Instructions to follow –
When you reach the line with "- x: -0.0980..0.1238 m" in the data below, begin printing lines exactly, and stop once the line with "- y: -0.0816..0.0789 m" has been printed.

Data records

□ □ □ □ □ □ □

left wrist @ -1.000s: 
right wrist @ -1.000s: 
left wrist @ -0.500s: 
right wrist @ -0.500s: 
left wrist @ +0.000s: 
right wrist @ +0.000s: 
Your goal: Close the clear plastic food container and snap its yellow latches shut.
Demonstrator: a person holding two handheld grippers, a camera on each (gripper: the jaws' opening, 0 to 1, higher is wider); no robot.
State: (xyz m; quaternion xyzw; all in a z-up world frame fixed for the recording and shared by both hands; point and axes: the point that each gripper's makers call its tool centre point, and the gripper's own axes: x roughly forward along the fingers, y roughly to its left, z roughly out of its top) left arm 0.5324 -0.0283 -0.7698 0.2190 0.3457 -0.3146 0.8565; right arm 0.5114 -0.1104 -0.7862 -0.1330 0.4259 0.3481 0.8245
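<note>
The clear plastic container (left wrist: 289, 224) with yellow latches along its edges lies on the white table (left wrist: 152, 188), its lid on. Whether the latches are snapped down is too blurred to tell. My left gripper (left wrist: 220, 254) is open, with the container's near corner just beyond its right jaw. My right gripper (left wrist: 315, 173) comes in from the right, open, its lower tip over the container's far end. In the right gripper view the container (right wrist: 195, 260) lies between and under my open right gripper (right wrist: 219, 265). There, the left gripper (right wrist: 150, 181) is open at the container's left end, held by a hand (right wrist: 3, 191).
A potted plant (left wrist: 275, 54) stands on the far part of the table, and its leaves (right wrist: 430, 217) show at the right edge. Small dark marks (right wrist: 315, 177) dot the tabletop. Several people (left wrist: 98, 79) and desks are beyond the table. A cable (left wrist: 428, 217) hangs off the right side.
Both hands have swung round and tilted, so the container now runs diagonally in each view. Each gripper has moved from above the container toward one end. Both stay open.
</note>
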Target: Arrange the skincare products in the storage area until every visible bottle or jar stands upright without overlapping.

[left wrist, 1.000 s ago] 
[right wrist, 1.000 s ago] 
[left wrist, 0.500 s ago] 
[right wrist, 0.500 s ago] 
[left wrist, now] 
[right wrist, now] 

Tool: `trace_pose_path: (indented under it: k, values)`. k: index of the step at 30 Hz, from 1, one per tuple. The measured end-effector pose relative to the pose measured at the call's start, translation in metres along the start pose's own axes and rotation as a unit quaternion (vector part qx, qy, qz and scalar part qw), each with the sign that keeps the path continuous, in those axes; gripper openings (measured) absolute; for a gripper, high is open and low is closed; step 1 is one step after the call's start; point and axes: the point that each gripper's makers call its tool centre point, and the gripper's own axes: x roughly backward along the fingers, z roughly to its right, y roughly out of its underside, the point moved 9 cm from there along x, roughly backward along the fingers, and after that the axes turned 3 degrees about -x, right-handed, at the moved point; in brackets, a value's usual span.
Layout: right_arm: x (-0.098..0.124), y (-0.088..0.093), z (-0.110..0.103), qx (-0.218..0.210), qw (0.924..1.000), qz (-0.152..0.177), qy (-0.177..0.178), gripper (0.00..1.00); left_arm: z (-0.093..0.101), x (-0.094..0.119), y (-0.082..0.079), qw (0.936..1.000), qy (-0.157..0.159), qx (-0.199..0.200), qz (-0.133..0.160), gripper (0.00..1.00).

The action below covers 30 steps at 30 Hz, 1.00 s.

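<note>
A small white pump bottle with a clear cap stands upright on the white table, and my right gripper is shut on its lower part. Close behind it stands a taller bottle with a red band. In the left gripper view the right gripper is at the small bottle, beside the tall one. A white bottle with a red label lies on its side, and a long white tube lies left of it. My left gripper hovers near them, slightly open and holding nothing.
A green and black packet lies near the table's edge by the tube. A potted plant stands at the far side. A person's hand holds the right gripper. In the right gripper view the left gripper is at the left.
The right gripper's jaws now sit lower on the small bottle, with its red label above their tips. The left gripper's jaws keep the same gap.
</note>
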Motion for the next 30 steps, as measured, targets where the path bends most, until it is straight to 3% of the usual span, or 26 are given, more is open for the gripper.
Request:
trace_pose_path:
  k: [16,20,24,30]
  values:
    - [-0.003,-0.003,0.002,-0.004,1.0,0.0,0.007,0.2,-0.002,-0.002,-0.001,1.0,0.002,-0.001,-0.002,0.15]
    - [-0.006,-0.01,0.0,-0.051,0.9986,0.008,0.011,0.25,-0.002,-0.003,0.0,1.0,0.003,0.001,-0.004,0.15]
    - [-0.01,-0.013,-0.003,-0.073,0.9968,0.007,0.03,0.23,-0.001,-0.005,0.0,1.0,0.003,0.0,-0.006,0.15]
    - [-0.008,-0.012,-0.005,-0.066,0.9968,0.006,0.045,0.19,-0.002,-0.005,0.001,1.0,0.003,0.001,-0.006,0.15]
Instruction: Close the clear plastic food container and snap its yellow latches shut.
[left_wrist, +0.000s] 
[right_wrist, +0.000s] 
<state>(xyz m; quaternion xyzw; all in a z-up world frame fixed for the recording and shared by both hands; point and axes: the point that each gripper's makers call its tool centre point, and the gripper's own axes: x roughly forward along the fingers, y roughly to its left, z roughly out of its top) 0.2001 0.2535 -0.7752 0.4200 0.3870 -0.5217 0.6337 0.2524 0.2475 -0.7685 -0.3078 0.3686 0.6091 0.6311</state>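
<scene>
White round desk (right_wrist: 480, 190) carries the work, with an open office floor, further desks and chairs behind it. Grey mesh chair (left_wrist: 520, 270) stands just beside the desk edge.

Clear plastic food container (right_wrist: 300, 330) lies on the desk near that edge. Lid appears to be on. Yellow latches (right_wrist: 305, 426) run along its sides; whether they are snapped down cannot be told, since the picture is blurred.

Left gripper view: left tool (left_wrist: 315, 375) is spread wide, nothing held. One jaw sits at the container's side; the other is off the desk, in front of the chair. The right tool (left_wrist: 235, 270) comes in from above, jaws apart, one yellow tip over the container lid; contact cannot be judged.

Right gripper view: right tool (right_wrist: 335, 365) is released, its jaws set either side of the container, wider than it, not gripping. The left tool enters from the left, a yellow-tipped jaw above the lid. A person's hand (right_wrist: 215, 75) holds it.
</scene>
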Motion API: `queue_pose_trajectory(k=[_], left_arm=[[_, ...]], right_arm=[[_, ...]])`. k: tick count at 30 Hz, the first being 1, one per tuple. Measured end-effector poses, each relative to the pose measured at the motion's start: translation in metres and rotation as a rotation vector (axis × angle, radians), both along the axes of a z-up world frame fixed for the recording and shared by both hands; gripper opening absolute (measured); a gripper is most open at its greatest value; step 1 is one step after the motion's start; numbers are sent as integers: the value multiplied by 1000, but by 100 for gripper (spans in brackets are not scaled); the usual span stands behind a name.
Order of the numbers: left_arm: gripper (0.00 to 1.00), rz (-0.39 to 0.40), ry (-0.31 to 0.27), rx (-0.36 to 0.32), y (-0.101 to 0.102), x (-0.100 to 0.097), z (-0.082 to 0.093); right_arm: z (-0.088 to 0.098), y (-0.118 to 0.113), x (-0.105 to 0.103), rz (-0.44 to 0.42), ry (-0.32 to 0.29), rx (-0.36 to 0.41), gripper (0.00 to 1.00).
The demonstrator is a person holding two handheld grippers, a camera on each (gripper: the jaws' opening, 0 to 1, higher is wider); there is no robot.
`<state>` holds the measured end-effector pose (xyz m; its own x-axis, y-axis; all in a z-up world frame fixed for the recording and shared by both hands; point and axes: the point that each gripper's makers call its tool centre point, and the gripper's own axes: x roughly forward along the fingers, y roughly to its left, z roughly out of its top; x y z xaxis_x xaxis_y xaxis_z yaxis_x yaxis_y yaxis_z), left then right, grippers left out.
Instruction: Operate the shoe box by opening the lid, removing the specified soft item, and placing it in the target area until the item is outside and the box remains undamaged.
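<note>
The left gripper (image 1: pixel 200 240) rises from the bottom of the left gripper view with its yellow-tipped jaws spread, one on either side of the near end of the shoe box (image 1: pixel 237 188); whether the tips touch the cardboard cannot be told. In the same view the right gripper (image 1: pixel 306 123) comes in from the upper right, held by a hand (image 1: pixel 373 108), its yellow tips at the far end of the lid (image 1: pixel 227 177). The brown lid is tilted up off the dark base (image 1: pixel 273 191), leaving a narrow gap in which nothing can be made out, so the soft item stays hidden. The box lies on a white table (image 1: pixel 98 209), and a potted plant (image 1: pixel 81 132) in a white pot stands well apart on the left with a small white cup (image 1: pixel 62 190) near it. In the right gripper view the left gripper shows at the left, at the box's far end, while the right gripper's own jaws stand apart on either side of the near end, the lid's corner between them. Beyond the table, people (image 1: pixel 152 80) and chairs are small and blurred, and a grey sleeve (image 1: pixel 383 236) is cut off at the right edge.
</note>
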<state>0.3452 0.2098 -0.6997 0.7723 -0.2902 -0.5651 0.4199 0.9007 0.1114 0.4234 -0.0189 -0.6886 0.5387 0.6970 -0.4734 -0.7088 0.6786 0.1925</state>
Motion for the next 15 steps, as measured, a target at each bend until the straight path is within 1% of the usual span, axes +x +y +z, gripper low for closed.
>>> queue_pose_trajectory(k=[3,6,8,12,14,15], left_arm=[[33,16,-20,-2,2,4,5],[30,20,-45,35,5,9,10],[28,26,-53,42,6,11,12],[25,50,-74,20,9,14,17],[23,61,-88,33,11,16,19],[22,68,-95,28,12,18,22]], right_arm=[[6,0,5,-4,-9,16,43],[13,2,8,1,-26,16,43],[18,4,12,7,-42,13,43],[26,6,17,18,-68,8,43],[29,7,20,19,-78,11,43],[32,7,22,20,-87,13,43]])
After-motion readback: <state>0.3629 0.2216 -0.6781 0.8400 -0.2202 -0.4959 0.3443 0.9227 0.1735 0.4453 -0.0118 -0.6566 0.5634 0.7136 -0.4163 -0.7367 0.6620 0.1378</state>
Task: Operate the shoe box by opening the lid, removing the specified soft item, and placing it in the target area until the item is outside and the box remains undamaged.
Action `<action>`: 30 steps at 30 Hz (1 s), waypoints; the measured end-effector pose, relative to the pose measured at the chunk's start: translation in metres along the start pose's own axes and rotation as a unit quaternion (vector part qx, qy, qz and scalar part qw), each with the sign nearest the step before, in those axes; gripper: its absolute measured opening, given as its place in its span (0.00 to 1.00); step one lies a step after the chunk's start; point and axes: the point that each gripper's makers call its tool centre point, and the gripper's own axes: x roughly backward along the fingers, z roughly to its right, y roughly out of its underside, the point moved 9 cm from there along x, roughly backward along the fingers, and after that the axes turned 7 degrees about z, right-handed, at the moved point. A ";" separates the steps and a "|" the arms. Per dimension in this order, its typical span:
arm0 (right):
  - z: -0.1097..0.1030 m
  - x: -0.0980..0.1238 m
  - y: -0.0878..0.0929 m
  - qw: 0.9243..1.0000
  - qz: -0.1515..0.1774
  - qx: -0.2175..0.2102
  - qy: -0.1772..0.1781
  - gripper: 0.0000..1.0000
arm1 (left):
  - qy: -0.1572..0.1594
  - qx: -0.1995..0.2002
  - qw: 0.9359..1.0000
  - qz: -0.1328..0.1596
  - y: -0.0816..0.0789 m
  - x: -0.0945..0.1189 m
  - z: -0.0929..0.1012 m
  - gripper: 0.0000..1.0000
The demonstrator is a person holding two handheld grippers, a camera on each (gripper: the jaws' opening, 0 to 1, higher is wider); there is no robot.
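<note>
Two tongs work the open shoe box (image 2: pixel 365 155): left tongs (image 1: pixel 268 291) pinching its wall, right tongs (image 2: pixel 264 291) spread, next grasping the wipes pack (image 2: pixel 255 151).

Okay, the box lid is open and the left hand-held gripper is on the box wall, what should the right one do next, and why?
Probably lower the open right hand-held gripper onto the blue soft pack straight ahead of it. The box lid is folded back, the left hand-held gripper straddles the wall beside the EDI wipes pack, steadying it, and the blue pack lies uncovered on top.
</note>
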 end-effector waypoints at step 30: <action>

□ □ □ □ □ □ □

Task result –
  - x: -0.0980..0.1238 m
  - y: -0.0878..0.0929 m
  - qw: 0.9243..1.0000
  - qz: -0.1515..0.1774
  - qx: -0.2175..0.2102
  - qy: -0.1772..0.1781
  - gripper: 0.0000..1.0000
arm1 (left):
  - qy: -0.1572..0.1594
  - qx: -0.1995..0.2002
  - qw: 0.9359..1.0000
  - qz: -0.1328..0.1596
  - y: -0.0816..0.0789 m

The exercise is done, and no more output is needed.